A brief history of Hadoop at Spotify
I was talking with some data engineers at Spotify and had a moment of nostalgia.
2008
I was writing my master's thesis at Spotify and had to run a Hadoop job to extract some data from the logs. Every time I started running the job, I kept hearing this subtle noise. I kept noticing the correlation for a few days but I was too intimidated to ask. Finally people starting cursing that their machines had gotten really slow lately and I realized we were running Hadoop on the developer's desktop machines. No one had told me. I think back then we had only GB's of log data. I remember running less on the log and I would recognize half the usernames because they were my friends.
2009
We took a bunch of machines and put them on a pallet in the foosball room. It was a super hot Swedish summer and I kept running this matrix factorization job in Hadoop that would fail halfway through. The node on the top of the pile would crash and you had to reboot it. I suspected overheating. We had a fan running in the room but it wasn't helping. Finally I realized the problem was the sun was shining in through the window.
Jon Åslund with our Hadoop cluster
I found a big sheet or blanket and some nails and a hammer and put it up over the window. I was finally able to run my matrix factorization job to completion after doing this. This is probably going to be my favorite bug fix until the day I die.
In the summer of 2009, we installed a 30-node Hadoop cluster in our data center in Stockholm. Finally a “real” cluster.
2011
More and more people started using Hadoop so we decided to move to Elastic Mapreduce. I uploaded all our logs to S3 and we put together some tooling so that you could run things on our own Hadoop cluster or on EC2 using the same source code. It was pretty beautiful but the performance wasn't super great compared to how much we were paying.

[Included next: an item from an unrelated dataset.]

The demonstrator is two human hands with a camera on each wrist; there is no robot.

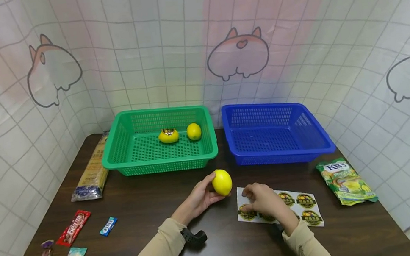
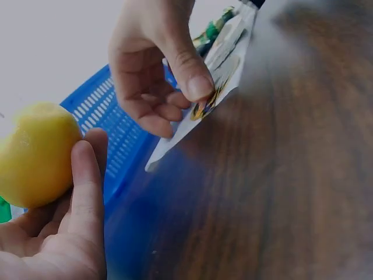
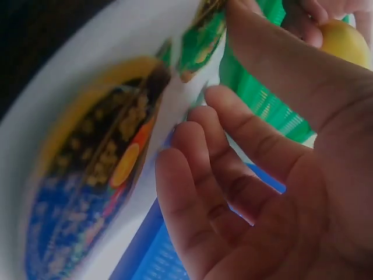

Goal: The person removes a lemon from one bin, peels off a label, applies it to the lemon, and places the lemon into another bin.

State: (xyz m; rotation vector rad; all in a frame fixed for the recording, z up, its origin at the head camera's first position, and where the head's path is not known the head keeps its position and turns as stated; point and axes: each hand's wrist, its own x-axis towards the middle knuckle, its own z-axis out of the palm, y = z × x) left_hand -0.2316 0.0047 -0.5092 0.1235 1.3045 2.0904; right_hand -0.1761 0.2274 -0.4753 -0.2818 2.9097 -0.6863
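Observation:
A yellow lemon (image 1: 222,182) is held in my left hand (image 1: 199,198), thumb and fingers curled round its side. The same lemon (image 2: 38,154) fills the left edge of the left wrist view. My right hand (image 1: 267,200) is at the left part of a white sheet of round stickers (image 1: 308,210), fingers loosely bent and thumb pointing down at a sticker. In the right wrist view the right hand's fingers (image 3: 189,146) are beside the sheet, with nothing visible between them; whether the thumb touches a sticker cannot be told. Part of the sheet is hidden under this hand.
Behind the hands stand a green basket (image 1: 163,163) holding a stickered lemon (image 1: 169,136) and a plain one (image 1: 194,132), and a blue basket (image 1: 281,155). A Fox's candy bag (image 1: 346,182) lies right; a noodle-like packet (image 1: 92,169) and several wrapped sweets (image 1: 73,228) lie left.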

Later in 2011 we had grown even more. We decided to move back to our own data center. We installed 500 nodes in our data center in London, later upgrading it to 700 and then 900 nodes.
Our fifth Hadoop cluster
I also implemented Luigi as a workflow engine with Mapreduce support in late 2011.
2012
There was this long-standing assumption (at least I had) that Hadoop jobs were I/O bound and thus the language didn't matter. We were using Python for probably 95% of all jobs, with some stuff in Hive by the analytics team. During 2012 and forward, we started realizing Python isn't the ideal language, both from a performance and usability point of view. Eventually we would end up switching to Crunch and Scalding. We still use Luigi as the workflow engine to glue everything together.
This is a super simplified history of everything that took place. Josh Baer and Rafal Wojdyla are talking about the Evolution of Hadoop at Spotify at Strata in February for the rest of the story!